くまさんとうさぎさんの秘密

男の事情

by 熊谷義明

「すごいね」中野先生が、ため息をついた。

机の上に、菓子切りと大福が置いてあって、隣にはメタルが大福と同じ形に固まっていた。

俺が、菓子切りを大福にあてると、メタルの大福も、全く同じように歪んだ。大福がまっぷたつになると、メタルもまっぷたつになった。

時田さんが、遅れて入ってきた。
「来た来た。やる気ない営業マン来た。」と、中野先生は言った。
「失礼な。先生こそ、俺が来てるってことが不良顧客ってことですから。」
時田さんは、暑いのに背広を着こんでネクタイを締めていた。
「義明君」と、時田さんは、言った。
「君に頼んどいたよね。説明したけど、この部屋自体非常に危険な状態だ。いつ事故が起きてもしょうがない状況だから。」
「科学の発展に犠牲はつきものですなあ。」と、中野先生は、笑った。「私はやりたいことやってるから、今日死んでもよく眠れそうよ。でかした、熊ちゃんって感じ。」彼女は、ご機嫌だった。

時田さんには、悪いとは思ったんだ。でもさ、
「すみません、時田さん。目の前に美味しい話が転がってるのに、手を出さずにはいれませんでした。。仕組みが分かったら、ひらめいちゃって。ストッパーとか言われても、そっちは、俺、何にも分からないです。」

「裏切り者。大人になるには責任だってついてまわるんだ。君らが好き勝手した責任だって、どこまで付き合えるか、俺は知らないぞ。
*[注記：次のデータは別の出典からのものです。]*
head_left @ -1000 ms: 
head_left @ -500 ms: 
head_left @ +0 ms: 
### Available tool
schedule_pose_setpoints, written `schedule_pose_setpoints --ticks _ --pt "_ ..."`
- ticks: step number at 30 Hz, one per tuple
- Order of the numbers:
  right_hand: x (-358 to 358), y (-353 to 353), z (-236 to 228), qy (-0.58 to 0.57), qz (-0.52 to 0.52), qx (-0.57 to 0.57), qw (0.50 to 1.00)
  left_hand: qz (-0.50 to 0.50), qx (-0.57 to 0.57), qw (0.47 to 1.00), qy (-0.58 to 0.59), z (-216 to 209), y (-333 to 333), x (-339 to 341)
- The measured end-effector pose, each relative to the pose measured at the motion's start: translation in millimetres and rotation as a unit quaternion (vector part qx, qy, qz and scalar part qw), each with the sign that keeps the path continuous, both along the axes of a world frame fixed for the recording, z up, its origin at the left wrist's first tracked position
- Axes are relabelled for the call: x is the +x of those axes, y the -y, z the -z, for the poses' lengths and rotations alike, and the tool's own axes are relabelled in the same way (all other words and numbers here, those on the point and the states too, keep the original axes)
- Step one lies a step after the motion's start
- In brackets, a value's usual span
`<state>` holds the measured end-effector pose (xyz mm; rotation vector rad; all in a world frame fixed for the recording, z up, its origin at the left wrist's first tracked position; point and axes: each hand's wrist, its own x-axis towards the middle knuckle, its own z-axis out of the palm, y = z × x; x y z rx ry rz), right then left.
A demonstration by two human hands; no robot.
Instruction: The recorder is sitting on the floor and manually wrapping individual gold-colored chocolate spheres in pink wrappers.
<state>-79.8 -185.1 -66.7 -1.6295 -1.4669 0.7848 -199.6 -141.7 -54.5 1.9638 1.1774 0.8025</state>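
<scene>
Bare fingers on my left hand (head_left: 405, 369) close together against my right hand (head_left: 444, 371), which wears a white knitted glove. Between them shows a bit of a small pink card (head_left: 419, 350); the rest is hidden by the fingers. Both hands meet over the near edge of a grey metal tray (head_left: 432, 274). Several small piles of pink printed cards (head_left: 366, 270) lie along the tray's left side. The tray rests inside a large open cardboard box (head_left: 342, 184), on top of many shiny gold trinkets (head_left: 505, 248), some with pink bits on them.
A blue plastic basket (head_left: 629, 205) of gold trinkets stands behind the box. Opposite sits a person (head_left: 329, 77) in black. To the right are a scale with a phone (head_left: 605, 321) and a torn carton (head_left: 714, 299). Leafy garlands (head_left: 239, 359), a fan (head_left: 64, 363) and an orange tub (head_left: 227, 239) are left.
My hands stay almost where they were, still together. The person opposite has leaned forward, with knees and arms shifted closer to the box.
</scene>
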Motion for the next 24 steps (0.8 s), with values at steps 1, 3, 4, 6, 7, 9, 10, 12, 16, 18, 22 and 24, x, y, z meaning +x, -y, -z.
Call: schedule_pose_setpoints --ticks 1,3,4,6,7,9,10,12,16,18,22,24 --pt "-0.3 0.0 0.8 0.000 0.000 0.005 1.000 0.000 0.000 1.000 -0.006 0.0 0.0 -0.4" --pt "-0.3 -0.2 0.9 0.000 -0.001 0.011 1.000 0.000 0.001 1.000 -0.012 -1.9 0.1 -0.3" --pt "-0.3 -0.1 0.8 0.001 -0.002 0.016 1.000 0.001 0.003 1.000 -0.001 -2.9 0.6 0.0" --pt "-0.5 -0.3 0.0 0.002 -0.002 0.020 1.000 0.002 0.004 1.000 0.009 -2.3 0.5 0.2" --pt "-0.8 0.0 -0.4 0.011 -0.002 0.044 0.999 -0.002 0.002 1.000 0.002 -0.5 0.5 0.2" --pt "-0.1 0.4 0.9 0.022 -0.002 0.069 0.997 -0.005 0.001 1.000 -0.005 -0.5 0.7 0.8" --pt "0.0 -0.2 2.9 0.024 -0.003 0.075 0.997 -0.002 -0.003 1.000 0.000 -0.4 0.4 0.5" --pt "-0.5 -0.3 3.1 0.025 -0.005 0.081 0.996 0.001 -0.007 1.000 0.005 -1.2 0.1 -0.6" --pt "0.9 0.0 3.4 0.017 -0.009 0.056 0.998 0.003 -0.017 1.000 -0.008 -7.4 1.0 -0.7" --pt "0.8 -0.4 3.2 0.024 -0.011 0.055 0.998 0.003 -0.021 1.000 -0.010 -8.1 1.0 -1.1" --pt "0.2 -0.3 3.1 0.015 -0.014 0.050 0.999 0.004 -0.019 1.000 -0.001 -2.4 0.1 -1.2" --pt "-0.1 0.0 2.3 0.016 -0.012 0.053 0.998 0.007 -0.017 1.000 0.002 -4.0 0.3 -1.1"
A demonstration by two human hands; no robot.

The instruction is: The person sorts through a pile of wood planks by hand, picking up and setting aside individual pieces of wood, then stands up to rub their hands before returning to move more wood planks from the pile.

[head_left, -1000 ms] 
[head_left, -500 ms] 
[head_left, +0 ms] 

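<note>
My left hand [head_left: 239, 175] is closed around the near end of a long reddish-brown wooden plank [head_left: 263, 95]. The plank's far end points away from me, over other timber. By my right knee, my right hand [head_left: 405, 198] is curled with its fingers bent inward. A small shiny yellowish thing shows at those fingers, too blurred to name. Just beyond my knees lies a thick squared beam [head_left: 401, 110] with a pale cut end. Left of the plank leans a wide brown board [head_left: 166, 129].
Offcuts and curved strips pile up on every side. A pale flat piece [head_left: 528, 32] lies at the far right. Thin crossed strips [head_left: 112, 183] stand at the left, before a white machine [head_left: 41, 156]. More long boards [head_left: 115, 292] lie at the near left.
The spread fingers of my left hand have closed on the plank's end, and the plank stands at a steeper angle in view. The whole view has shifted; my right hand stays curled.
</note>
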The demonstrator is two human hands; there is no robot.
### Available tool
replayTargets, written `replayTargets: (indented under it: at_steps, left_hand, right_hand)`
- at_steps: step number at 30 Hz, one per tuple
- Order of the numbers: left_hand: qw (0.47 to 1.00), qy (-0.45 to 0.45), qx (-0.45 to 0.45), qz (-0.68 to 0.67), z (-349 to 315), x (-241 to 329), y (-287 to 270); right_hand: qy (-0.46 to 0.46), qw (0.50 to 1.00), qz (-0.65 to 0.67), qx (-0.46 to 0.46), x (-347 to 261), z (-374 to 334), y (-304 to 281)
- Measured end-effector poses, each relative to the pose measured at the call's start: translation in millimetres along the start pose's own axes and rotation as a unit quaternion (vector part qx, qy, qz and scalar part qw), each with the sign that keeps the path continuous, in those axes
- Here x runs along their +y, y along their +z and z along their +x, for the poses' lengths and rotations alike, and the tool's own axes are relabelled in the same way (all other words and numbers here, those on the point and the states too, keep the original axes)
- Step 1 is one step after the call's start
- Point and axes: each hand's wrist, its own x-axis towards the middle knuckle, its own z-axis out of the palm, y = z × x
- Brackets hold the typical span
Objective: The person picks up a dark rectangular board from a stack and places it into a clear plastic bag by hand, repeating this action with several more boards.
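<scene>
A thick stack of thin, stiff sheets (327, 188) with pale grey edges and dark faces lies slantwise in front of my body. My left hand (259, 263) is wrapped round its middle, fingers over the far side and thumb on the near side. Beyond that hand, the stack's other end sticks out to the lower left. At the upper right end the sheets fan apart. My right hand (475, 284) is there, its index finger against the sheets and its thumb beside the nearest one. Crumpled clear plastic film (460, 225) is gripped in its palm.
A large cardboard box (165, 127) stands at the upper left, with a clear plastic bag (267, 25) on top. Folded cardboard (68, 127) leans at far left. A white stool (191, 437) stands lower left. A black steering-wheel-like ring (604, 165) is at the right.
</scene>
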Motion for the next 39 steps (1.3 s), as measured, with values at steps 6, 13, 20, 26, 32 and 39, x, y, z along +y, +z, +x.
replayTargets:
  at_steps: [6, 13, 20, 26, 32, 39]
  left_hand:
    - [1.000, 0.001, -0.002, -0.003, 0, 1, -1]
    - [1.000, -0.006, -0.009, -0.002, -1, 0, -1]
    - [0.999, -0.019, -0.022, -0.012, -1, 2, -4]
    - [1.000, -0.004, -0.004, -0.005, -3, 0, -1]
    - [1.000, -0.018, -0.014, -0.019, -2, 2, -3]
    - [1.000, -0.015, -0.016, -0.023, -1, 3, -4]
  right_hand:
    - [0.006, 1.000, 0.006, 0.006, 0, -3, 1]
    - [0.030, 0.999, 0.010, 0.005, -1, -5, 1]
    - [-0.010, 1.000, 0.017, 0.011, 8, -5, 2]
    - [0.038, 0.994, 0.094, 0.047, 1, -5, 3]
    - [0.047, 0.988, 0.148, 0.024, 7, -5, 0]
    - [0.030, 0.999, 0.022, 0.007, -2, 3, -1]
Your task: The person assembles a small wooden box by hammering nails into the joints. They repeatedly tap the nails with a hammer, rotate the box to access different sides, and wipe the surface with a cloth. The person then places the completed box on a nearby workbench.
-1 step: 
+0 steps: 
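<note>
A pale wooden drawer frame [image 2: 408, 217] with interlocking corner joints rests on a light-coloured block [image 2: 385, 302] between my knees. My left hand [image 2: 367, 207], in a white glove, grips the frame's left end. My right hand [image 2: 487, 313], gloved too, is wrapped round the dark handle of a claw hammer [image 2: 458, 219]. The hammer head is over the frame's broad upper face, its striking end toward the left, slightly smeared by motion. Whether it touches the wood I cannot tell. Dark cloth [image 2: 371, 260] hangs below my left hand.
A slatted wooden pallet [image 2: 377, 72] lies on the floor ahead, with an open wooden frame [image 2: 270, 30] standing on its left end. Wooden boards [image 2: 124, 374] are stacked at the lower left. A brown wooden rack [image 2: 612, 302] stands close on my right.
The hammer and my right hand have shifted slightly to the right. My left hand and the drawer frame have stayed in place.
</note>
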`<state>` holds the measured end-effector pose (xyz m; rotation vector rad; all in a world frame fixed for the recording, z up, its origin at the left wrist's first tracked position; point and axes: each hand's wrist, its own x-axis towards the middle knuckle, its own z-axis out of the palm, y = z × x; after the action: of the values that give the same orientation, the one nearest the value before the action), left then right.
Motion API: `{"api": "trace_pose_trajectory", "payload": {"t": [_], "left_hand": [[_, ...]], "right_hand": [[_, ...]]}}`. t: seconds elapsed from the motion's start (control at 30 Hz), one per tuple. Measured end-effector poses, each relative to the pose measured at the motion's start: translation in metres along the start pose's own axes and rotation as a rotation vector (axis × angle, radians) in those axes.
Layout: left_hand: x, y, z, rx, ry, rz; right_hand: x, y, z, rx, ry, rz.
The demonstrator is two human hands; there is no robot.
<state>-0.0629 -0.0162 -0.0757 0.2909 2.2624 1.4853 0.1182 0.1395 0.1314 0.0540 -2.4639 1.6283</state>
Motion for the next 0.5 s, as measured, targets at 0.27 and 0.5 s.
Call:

」

「やる気ないんなら、帰れ、営業マン」と、中野先生は言った。

時田さんは、中野先生をにらみ返した。
「あのね、俺も別に何もせずにぼっとしてた訳じゃないです。結構頑張ったんです。悪くない話を持ってきましたよ。」
「何さ。時間に遅れるとか、営業マン失格じゃん。」
「中野さんと熊谷君で、今朝勝手に決めた時間じゃないですか。そんなの基本無理ですよ。」
時田さんは、汗を拭いた。
「この機械の後継機の開発をしてるんです。それは、開発途上で、正式に販売されてるモデルじゃないから、実験的に書き換えて大丈夫です。ただし、、今の機械より、高いです。ゼロひとつ違います。こちらと情報交換してもらう約束も必要です。」
中野先生は、不機嫌な顔をした。
「お金はないわよ。少なくとも、今年度私が応募した分からはびた一文出ないわ。」
「先生、言いたいことは本当は、たくさんあります。でも、シンプルに行きます。お金は出してもらえそうなので、今作ったものに関して、これから作るふりをして計画書を作成してください。」
中野先生は、ちょっとぽかんとしてたが、すぐに破顔した。
「時田ちゃん、大好き。」
中野先生は、時田さんに抱きついた。
あらら、時田さんは、真っ赤になった。
「そうだ、計画書、時田ちゃんが書いてよ。」
と、中野先生が言った。
「無理です!、!」と、時田さんは叫んだ。
「私は、今から耐久性検査の資料を元に、自分なりに安全装置を見直します。総点検します。だから、二人ともおとなしく書類を作成してください。」
時田さんは、ネクタイを緩めた。そして、上着を脱いで放り投げた。
面白くなってきた。

3次元内視鏡の良いのを作るのが、俺の夢だ。ほぼリアルタイムでメタルで再生可能な動画は撮れた。
あと、再生したものに触りながら刃を動かせるようにしたい。

だいたい、時田さんが横着してたのが悪いんだ。
時田さんとディスカッションしたところで、お互いに興味がないことには本当に興味がわかないと思った。
安全装置がそんなに気になるなら、そこは時田さんの専門で、俺に頼むことじゃない。